Is it any different for us, right now, as we celebrate the union of Mary Ellen and John? We’re gathered for the same reason those folks in Cana gathered. We’re here to salute love, and family, and good times. Once our party gets started, we’ll want it to go on, and on – but it can’t go on forever and when it ends Mary Ellen and John will have their quiet moment together (not too quiet, I hope!). Will they tell each other how happy they are that Jesus was present for their celebration? How will they even know if Jesus is present? I shall tell you.
If the day we’re about to have is a day for us to take delight in our bridal couple and to take delight in each other we will know that Jesus is present. If happiness, and hope, and good cheer abound we will know that Jesus is present. If pettiness is driven away by generosity we will know that Jesus is present. If loneliness is defeated by companionship we will know that Jesus is present. That’s how we can tell.
Sometimes, if you ever have occasion to listen to preachers, you might hear mention of the ‘Word of God’. Believers venerate the Word of God, they even claim that Jesus is the word of God. But what, exactly, is that word? It’s actually pretty straightforward. The word is ‘Party On!’. There’s a Latin word, too, that we know and that word is Gaudete. It’s in the imperative form, so it’s a command. The command is, “Be joyful!”. Be joyful together. Draw joy from each other and spread joy to each other. Get down to the business of being human and that business is to radiate delight just for being alive – for we are made to be joy manufacturing plants. The things that keep you from being joyful are the things you need to let go of – those things are regret, and resentment, and self-reproach, and fear, and jealousy, and self-pity, and striving for your own good at the expense of others. Be done with it. Be done with it and celebrate.
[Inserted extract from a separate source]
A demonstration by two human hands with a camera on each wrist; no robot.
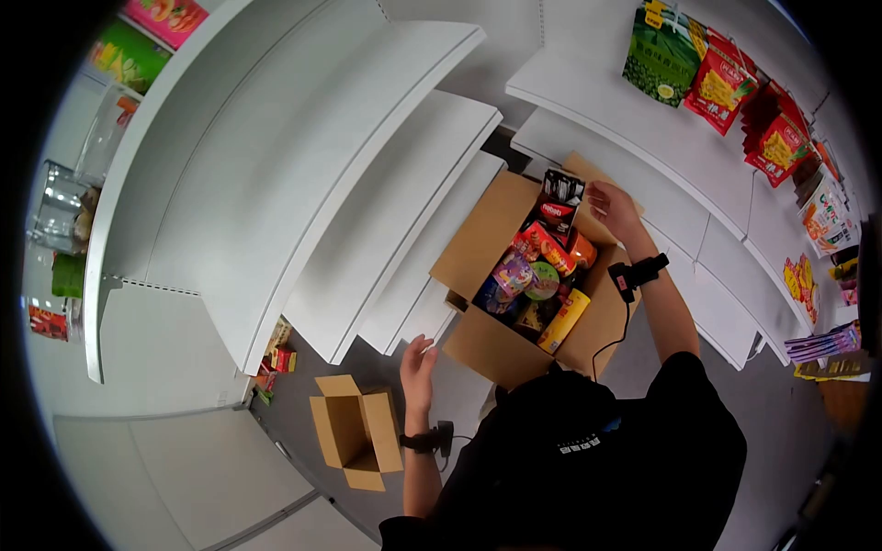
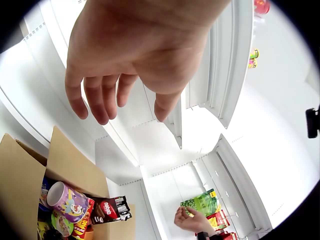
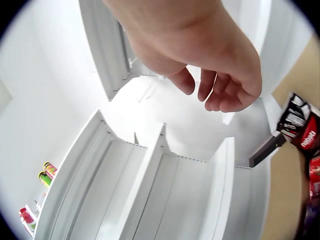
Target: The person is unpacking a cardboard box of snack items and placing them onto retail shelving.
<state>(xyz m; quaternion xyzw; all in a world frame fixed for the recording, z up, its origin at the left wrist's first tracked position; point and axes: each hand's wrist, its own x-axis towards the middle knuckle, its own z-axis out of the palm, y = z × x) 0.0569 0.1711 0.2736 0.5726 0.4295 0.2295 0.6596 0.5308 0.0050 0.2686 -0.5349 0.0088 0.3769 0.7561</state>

The marvel at Cana is said to be Jesus’ first miracle. It’s the first miracle he performed, and it’s every miracle he performed. It’s the miracle he’s been performing throughout the universe since the beginning of time. Water into wine. What’s that about? Theologians tell us that water symbolizes the human, and that wine symbolizes the divine. To turn water into wine is to transform that which is earthly into that which is heavenly – it is to make gods of men – it is to make mere ladies and gentlemen daughters and sons of the Most High. Pretty good trick, huh?
Daughters and sons seek to follow in their parent’s footsteps. What does that mean for us now? How are we to take God’s cue today? What we have to do is to know the truth, and the truth is that God is delighted with John, and delighted with Mary Ellen and delighted with the love they share. We’re most like God, we’re most divine, when we see things as He does – so let’s delight in Mary Ellen and John. Let’s be filled with joy, but not with inferior joy, not with hum-drum joy. Be filled with joy that is untethered, and reckless and dangerous. Let’s give when there’s no guarantee that we’ll be given in return; let’s be honest and authentic when there’s no guarantee that we’ll be understood; let’s forgive when there’s no guarantee we won’t be hurt again.
Let’s not be slackers. Everyone let’s do our part to celebrate this joyous occasion, and then – in a quiet moment later on – we’ll know whether Jesus was present with us today.